▶ **PROBLEM DESCRIPTION**
In the entries, find all lines that hold the word "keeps" and copy them.

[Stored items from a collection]
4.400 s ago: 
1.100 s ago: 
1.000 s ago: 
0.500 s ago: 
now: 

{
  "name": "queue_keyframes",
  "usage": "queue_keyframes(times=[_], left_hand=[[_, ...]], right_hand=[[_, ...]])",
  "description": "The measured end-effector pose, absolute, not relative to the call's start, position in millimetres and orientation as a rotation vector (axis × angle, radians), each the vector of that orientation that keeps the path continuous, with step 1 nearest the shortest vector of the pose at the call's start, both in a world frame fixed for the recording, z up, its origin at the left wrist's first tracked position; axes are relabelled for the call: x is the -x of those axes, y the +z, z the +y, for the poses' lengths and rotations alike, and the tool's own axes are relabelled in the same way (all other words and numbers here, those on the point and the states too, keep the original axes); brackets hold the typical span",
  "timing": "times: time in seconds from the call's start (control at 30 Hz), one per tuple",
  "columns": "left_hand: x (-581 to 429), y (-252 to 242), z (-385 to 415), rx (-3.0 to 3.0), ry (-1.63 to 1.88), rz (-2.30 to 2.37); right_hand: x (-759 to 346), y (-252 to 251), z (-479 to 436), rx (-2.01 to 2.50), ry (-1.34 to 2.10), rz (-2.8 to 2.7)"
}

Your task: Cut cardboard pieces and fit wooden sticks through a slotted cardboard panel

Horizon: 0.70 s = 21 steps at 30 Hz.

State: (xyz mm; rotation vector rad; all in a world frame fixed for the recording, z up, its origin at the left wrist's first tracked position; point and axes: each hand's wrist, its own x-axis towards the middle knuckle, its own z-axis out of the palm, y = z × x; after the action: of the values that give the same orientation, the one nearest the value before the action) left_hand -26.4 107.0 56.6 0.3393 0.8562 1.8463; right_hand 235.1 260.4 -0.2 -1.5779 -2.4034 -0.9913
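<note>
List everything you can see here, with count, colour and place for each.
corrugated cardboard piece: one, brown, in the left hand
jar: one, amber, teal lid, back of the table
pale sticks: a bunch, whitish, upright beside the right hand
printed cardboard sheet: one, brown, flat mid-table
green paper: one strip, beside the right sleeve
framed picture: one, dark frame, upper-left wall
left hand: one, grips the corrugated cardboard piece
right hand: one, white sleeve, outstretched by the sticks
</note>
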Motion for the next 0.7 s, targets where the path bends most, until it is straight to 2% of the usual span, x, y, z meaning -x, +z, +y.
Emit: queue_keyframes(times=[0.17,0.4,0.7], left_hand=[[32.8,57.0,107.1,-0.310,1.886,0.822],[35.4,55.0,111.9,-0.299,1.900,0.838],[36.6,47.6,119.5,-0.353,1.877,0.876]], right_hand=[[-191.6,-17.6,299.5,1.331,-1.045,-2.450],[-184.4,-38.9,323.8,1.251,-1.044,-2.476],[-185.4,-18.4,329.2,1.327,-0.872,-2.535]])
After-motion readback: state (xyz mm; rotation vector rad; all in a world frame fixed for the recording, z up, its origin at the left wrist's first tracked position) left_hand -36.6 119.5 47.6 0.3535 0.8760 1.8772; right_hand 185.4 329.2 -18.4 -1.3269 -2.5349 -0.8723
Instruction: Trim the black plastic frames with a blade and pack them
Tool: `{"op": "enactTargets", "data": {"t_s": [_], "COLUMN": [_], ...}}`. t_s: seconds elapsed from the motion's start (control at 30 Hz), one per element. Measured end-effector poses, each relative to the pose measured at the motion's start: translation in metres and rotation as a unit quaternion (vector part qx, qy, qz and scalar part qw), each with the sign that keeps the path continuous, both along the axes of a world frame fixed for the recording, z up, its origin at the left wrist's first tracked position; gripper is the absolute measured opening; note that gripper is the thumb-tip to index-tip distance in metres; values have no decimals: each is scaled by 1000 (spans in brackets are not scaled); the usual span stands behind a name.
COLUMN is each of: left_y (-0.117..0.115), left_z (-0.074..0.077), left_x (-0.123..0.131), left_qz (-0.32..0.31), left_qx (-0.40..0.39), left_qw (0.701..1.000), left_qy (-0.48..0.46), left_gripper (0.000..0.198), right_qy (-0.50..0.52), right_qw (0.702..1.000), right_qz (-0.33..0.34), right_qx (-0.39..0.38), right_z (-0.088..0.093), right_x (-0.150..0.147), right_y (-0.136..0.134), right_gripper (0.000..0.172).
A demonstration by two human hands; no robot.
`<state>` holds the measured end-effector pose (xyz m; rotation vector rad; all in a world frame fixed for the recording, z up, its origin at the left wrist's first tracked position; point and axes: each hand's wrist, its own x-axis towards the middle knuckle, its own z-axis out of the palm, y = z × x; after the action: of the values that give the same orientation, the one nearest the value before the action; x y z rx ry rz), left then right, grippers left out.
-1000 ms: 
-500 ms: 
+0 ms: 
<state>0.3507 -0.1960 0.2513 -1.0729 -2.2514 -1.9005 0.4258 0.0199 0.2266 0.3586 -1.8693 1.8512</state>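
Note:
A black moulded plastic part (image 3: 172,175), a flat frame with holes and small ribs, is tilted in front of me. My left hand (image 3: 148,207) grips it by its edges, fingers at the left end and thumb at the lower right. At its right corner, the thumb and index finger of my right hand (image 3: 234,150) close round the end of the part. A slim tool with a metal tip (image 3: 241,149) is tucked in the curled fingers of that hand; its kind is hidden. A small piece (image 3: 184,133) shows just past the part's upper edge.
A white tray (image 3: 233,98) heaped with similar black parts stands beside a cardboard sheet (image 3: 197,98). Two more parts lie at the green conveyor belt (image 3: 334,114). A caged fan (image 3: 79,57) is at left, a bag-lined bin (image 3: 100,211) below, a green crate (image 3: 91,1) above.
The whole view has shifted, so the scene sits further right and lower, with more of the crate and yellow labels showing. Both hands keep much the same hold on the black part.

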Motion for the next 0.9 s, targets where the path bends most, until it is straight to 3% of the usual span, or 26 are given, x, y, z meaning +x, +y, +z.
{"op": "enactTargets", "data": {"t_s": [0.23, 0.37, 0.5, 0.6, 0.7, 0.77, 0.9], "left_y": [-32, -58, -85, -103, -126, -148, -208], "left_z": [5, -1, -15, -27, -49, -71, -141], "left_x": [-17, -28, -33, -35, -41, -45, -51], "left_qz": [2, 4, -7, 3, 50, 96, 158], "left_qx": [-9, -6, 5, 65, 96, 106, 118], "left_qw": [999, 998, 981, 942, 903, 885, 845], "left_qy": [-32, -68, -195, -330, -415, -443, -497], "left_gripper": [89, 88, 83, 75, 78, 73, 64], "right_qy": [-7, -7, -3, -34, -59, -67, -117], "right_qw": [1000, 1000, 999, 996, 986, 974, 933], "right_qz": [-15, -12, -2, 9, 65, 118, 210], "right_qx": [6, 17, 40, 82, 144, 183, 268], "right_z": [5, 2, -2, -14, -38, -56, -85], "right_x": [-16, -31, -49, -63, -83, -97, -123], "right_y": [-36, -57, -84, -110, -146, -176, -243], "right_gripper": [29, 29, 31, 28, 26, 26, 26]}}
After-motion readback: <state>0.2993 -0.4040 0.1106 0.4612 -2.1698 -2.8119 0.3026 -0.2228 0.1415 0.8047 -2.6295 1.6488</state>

▶ **REPLY**
  "description": "The measured end-effector pose, absolute, not relative to the call's start, position in millimetres and orientation as a rotation vector (axis × angle, radians), each the vector of that orientation that keeps the path continuous, with step 1 nearest the shortest vector of the pose at the call's start, both in a world frame fixed for the recording, z up, its origin at the left wrist's first tracked position; axes are relabelled for the call: x is the -x of those axes, y the +z, z the +y, for the poses' lengths and rotations alike, and the tool's own axes are relabelled in the same way (all other words and numbers here, those on the point and the states too, keep the original axes); brackets hold the typical span",
Tool: `{"op": "enactTargets", "data": {"t_s": [_], "COLUMN": [_], ...}}`. t_s: seconds elapsed from the motion's start (control at 30 Hz), one per element. Measured end-effector poses, each relative to the pose measured at the motion's start: translation in metres and rotation as a unit quaternion (vector part qx, qy, qz and scalar part qw), each with the sign that keeps the path continuous, both along the axes of a world frame fixed for the recording, z up, its origin at the left wrist's first tracked position; gripper is the absolute measured opening; note that gripper is the thumb-tip to index-tip distance in metres; values have no decimals: each is scaled by 1000 (spans in brackets are not scaled); the usual span stands behind a name.

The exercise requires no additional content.